Crisostomo nel senso che dalla sua bocca mai uscì una parola o un’espressione fuori posto o che non mettesse perfettamente a suo agio l’interlocutore, chiunque egli fosse, o, peggio ancora, facendolo allontanare umiliato.

Della sua umiltà (esempio eclatante la rinuncia a essere creato cardinale dal Santo Padre Giovanni Paolo II il 7 ottobre 1990), della sua semplicità, della sua confidenza filiale nella preghiera verso il Signore e la Vergine Maria, che considerava, oltre che Madre di Dio, Madre propria insieme alla sua mamma Nella, altre volte se n’è parlato ampiamente.

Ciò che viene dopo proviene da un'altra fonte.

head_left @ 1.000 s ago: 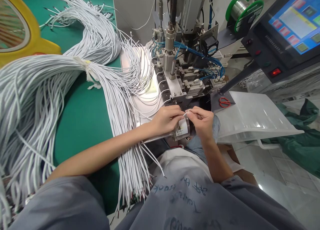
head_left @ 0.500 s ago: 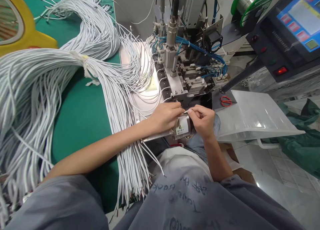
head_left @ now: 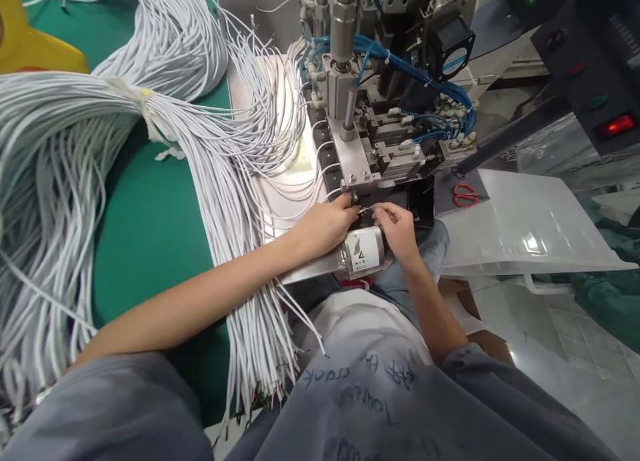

Carissimo Padre Ignazio, sei stato con noi fisicamente per ben vent’anni e hai lasciato impronte che né eventi bizzarri, né il tempo né la distanza che tu stesso hai voluto creare tra Messina, pur tanto amata, e la tua Acireale, altrettanto amata, che ti accolse dopo la fine del tuo mandato peloritano, sono riusciti a cancellare. 

Memoria eius in benedictione”. Lo possiamo dire per te, carissimo padre Ignazio, perché il tuo ricordo è vivo per noi e lo sarà per le prossime generazioni. 

Dal Regno di gloria dove sei stato accolto dal Pastore Supremo per ricevere la gioia del premio per le tue fatiche apostoliche, invoca con noi e per la “tua” Messina: “Exsurge, Domine, adiuva nos”.